#### [Problem to work on]
Check each line of the listing for the word "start" and report the ones that have it.

##### Data below #####

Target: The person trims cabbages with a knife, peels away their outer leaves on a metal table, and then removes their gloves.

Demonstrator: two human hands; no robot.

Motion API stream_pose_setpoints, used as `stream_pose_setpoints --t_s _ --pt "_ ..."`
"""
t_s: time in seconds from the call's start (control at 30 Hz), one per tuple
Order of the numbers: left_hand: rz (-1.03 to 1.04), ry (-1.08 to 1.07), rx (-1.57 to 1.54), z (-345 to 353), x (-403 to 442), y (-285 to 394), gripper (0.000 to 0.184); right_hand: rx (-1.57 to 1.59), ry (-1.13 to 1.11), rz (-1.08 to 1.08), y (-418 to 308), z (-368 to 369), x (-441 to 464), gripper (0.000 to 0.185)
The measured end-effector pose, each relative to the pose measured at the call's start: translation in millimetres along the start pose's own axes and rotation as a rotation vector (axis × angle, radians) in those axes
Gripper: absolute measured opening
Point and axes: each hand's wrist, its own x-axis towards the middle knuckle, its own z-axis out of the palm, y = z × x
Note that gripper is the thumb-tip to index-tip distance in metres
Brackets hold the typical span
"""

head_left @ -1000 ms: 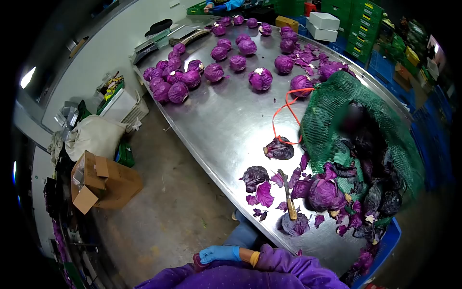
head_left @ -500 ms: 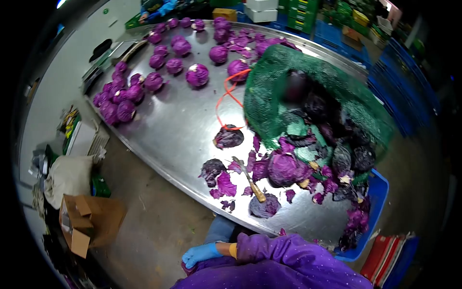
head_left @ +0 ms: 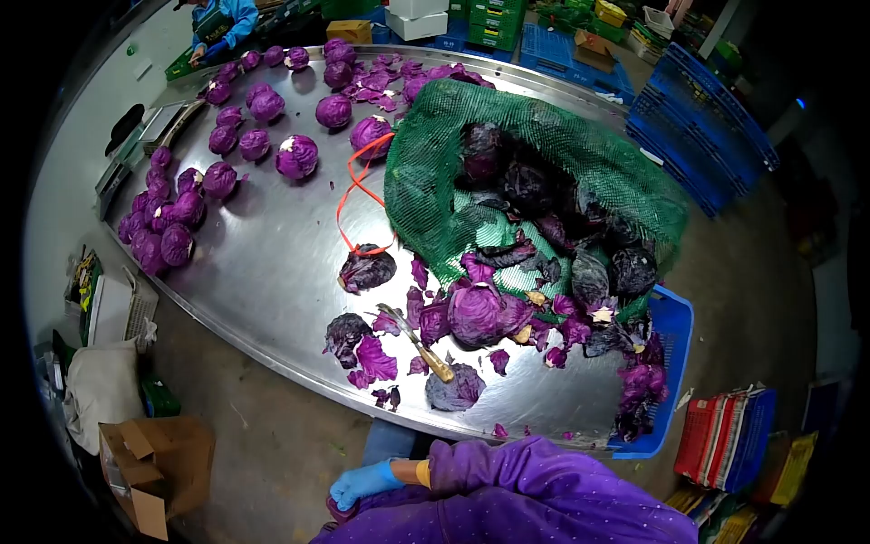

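My right hand (head_left: pixel 364 484), in a blue glove, reaches across my body below the table's edge. Its fingers curl over something dark purple (head_left: pixel 343 510), mostly hidden; whether this is sleeve cloth or a cabbage I cannot tell. My left hand does not show. Nearest on the table is a dull purple red cabbage (head_left: pixel 458 390), with a knife (head_left: pixel 419 346) lying against it, handle toward me. Further in are a partly peeled red cabbage (head_left: pixel 476 315), loose purple leaves (head_left: pixel 375 359) and two darker heads (head_left: pixel 367 268). A green mesh sack (head_left: pixel 435 136) lies open with dark cabbages inside.
Several cleaned red cabbages (head_left: pixel 296 157) stand on the metal table (head_left: pixel 272 245), left and far. An orange-red strap (head_left: pixel 343 213) loops from the sack. A blue crate (head_left: pixel 675 363) with trimmings sits at the right edge. Another person (head_left: pixel 231 25) is at the far left.
My view has turned slightly to the right, so the table's contents sit further left. My right hand stays over the purple thing. More of the other person shows.
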Motion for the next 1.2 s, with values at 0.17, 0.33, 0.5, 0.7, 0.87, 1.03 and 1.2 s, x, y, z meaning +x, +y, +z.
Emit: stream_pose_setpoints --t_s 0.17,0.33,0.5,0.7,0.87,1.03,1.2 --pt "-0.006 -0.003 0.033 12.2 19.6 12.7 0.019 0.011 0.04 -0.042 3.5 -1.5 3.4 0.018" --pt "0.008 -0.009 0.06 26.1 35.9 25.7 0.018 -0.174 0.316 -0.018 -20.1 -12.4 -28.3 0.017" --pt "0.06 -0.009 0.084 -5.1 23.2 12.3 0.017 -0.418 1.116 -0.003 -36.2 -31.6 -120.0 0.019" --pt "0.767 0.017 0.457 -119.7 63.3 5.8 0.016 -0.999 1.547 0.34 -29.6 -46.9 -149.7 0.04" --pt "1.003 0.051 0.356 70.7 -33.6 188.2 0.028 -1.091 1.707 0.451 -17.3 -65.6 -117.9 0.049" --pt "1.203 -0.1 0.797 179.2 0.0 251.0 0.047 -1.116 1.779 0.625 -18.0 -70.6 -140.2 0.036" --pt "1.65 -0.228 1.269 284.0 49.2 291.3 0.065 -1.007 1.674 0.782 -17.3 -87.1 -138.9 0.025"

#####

#### [Finished exercise]
t_s: time in seconds from the call's start (control at 30 Hz), one per tuple
The measured end-effector pose, each relative to the pose measured at the call's start: translation in millimetres along the start pose's own axes and rotation as a rotation vector (axis × angle, radians) in those axes

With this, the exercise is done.